━━━ GIVEN DATA

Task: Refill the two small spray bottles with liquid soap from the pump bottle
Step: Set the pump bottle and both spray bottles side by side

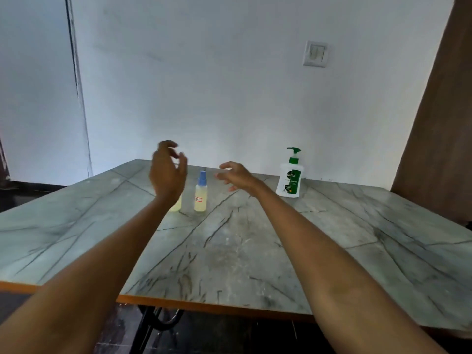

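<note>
Reaching out over the counter (255, 251) with both arms, nothing yet held. Left hand (167, 172) raised, fingers spread and loosely curled, empty, hovering above and in front of one spray bottle (176, 204), of which only the pale yellow base shows below the wrist. Right hand (237, 176) low, palm down, fingers splayed, empty too, clear of everything. Second spray bottle (201, 192) upright between the two hands, blue cap on, small label on the side, yellowish liquid well up the body. Pump bottle (290, 176) upright near the counter's far edge, to the right, well apart from the right hand, green pump head on top.

Judging by the look: small, light, thin plastic spray bottles, easy to tip with a careless knock, likely to flex under a hard squeeze. Best taken round the middle of the body with one hand, cap twisted off with the other. Narrow necks, so a real risk of soap running down the outside and making the plastic slippery. Pump bottle heavier, broad at the base, steady; best steadied at the shoulder while pressing the head, or gripped round the waist for lifting. No cap off yet, no refilling begun.
</note>
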A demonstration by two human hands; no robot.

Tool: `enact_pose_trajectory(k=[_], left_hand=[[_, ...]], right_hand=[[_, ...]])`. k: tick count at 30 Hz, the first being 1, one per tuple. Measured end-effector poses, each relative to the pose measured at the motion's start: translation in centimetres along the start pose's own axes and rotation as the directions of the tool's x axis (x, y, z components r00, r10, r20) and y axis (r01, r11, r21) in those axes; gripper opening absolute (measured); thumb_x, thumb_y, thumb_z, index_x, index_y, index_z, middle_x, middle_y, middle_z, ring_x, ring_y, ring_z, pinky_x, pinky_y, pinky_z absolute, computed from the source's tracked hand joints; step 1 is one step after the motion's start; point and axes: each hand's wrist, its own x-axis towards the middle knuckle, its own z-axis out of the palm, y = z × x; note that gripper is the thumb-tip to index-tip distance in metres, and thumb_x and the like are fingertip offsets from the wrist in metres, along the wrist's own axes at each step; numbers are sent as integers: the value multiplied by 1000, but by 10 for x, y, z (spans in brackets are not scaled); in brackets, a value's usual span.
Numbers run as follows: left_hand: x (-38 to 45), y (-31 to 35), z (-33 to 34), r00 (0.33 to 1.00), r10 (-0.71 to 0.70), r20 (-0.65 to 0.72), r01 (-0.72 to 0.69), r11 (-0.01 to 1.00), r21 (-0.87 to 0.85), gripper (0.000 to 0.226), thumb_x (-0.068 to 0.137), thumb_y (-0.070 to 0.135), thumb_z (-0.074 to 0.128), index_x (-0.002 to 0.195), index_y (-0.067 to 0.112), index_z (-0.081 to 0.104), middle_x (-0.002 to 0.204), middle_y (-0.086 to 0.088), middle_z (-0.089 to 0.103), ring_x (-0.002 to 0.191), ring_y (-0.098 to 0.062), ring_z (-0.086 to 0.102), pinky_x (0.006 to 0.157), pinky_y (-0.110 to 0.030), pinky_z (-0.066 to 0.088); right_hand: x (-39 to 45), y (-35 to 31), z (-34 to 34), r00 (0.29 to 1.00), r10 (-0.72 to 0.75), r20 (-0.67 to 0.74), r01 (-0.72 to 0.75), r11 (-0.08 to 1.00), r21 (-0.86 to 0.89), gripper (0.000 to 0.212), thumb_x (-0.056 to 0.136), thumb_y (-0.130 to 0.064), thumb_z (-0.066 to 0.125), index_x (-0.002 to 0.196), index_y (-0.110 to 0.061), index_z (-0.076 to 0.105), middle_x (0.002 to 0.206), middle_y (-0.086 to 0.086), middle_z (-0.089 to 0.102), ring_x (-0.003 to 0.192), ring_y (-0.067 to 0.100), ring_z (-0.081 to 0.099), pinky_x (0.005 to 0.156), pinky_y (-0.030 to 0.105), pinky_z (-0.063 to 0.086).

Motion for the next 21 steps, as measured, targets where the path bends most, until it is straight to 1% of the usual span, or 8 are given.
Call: enact_pose_trajectory(k=[2,3,6,8,10,14,18,21], left_hand=[[4,-25,-15,979,-205,-3,205,978,46,51,76,-3,56,123,13,45,112,-8,55,107,-24,50,80,-38,46],[6,-39,-20,945,-310,105,303,950,77,63,71,-10,57,128,12,41,123,-13,50,115,-28,46,86,-40,47],[8,-69,-29,684,-462,564,483,867,124,81,70,-19,63,139,8,32,138,-23,38,115,-34,47,78,-27,51],[6,-78,-25,589,-448,673,505,854,127,83,70,-14,69,141,7,31,139,-22,40,118,-37,48,84,-32,47],[4,-79,-17,599,-422,681,472,873,125,75,72,-5,73,137,4,37,134,-21,47,118,-36,50,88,-37,45],[11,-83,2,623,-348,701,283,935,213,54,74,7,76,121,-3,52,118,-22,58,98,-29,56,87,-40,47],[19,-82,25,597,-345,724,299,933,198,52,74,6,75,119,-5,51,116,-25,56,95,-31,55,90,-47,48],[23,-76,44,608,-315,729,295,942,161,55,76,8,74,122,-4,48,118,-23,54,106,-37,55,93,-49,48]], right_hand=[[0,-3,20,1000,5,27,-3,998,-62,58,85,-32,66,135,-11,44,130,10,51,109,20,54,67,27,51],[1,-3,29,1000,-14,19,16,995,-101,62,83,-33,68,136,-10,43,132,9,50,114,22,53,67,27,52],[6,-3,48,996,-93,-12,90,985,-148,65,78,-28,75,132,-5,47,128,12,57,112,23,57,83,32,51],[11,-1,58,993,-116,-20,110,974,-199,56,76,-21,77,123,-2,54,121,13,62,97,19,58,78,29,48],[16,2,62,993,-117,-19,110,967,-231,46,75,-13,76,115,0,58,117,16,63,94,22,59,79,30,49],[18,3,49,993,-120,11,118,959,-259,43,74,-5,73,114,4,58,114,20,64,104,32,62,89,46,52],[25,10,19,996,-92,-21,85,970,-227,41,75,-1,73,112,7,58,106,19,64,99,31,63,87,46,53],[36,19,-5,992,-92,-83,69,966,-250,37,74,-1,73,107,7,59,99,17,64,102,34,63,88,49,52]])
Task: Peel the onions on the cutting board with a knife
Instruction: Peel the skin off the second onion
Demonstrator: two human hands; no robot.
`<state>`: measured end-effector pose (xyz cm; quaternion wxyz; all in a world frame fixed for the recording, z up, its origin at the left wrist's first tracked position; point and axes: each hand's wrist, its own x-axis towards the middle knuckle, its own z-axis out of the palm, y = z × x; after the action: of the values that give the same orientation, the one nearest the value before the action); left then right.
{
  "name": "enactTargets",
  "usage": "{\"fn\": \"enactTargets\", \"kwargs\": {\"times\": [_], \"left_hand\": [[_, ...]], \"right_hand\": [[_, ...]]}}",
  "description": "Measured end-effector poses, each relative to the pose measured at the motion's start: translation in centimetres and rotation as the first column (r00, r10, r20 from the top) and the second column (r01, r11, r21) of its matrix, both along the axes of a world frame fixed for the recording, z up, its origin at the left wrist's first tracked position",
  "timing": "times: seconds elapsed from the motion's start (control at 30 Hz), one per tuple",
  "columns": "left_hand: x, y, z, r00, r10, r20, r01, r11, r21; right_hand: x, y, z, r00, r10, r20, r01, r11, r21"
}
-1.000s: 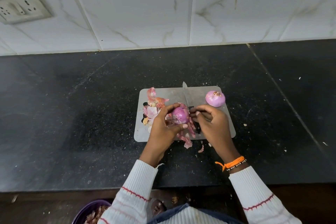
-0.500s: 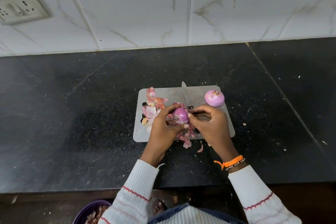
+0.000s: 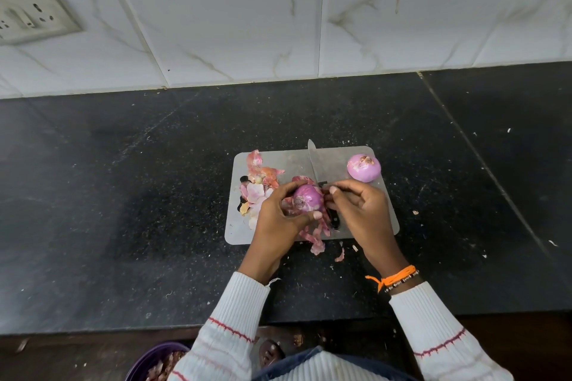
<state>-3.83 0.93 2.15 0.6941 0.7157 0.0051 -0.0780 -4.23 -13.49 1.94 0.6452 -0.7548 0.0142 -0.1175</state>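
- Two hands meet over the middle of the cutting board (image 3: 278,161), and the job looks partly done: one onion in hand, one already bare.
- Far left on the board, a heap of peels (image 3: 258,187) sits pushed aside, likely to keep the working spot free.
- Next, the left hand (image 3: 278,219) cups the onion (image 3: 306,198), fingers curled over the top and thumb under, holding it just above the board so it can be turned.
- Between the hands, more skin hangs from the onion and spills over the board's near edge.
- Behind them, the knife (image 3: 313,161) lies flat on the board, blade pointing away, handle hidden under the hands; nobody grips it now.
- Then the right hand (image 3: 360,210), fingertips pressed together, pinches a strip of skin at the onion's side, seemingly to pull it off.
- Far right, a peeled onion (image 3: 363,167) rests at the board's back corner, well apart from the mess.
- Under it all, a dark speckled counter (image 3: 123,195) flecked with scraps; behind, a white marble-look tiled wall (image 3: 247,25) with a switch plate (image 3: 31,18) at left.
- Bottom edge: a purple bowl (image 3: 148,362) holding scraps.
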Motion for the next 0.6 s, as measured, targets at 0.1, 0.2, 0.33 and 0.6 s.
{"fn": "enactTargets", "kwargs": {"times": [0.1, 0.2, 0.33, 0.6], "left_hand": [[0.0, -0.1, 0.0, 1.000, 0.004, -0.007, -0.004, 1.000, 0.001], [0.0, -0.3, 0.0, 1.000, 0.001, -0.001, -0.001, 1.000, 0.013], [-0.1, -0.4, 0.3, 1.000, -0.020, -0.003, 0.020, 1.000, 0.004], [-0.2, -0.3, 0.4, 0.999, -0.031, 0.025, 0.033, 0.998, -0.055]], "right_hand": [[0.1, -0.1, 0.0, 0.999, 0.022, 0.030, -0.018, 0.994, -0.111], [0.3, -0.1, -0.2, 0.996, -0.014, 0.091, 0.033, 0.976, -0.215], [0.4, 0.0, -0.4, 0.994, -0.033, 0.104, 0.062, 0.955, -0.290], [0.6, -0.6, -1.9, 0.996, -0.083, 0.021, 0.083, 0.887, -0.454]]}}
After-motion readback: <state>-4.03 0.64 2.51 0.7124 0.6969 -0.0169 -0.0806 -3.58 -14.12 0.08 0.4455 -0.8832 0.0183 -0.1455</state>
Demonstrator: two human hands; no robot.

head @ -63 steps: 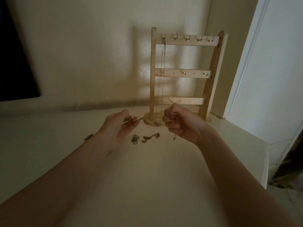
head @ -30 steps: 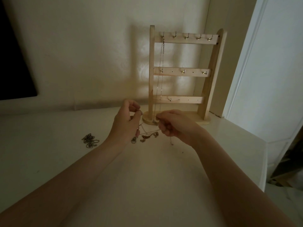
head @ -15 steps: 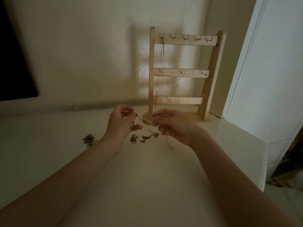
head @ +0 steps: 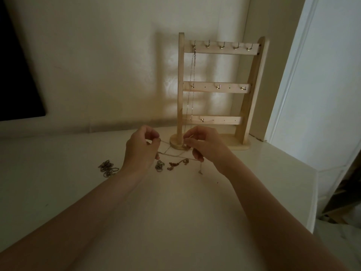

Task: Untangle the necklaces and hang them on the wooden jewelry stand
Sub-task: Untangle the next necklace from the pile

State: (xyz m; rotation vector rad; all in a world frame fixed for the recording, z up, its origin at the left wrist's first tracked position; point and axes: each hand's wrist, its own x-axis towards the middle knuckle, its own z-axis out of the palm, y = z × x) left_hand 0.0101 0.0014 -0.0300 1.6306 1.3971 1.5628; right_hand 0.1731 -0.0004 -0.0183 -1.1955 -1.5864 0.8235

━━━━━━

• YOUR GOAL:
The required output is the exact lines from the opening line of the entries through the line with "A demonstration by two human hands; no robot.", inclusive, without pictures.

• ANSWER FOR THIS EXERCISE:
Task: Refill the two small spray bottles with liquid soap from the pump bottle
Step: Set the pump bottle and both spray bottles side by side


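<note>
Reaching out over the counter (255, 251) with both arms, nothing yet held. Left hand (167, 172) raised, fingers spread and loosely curled, empty, hovering above and in front of one spray bottle (176, 204), of which only the pale yellow base shows below the wrist. Right hand (237, 176) low, palm down, fingers splayed, empty too, clear of everything. Second spray bottle (201, 192) upright between the two hands, blue cap on, small label on the side, yellowish liquid well up the body. Pump bottle (290, 176) upright near the counter's far edge, to the right, well apart from the right hand, green pump head on top.

Judging by the look: small, light, thin plastic spray bottles, easy to tip with a careless knock, likely to flex under a hard squeeze. Best taken round the middle of the body with one hand, cap twisted off with the other. Narrow necks, so a real risk of soap running down the outside and making the plastic slippery. Pump bottle heavier, broad at the base, steady; best steadied at the shoulder while pressing the head, or gripped round the waist for lifting. No cap off yet, no refilling begun.
</note>
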A demonstration by two human hands; no robot.

The exercise asks for nothing more.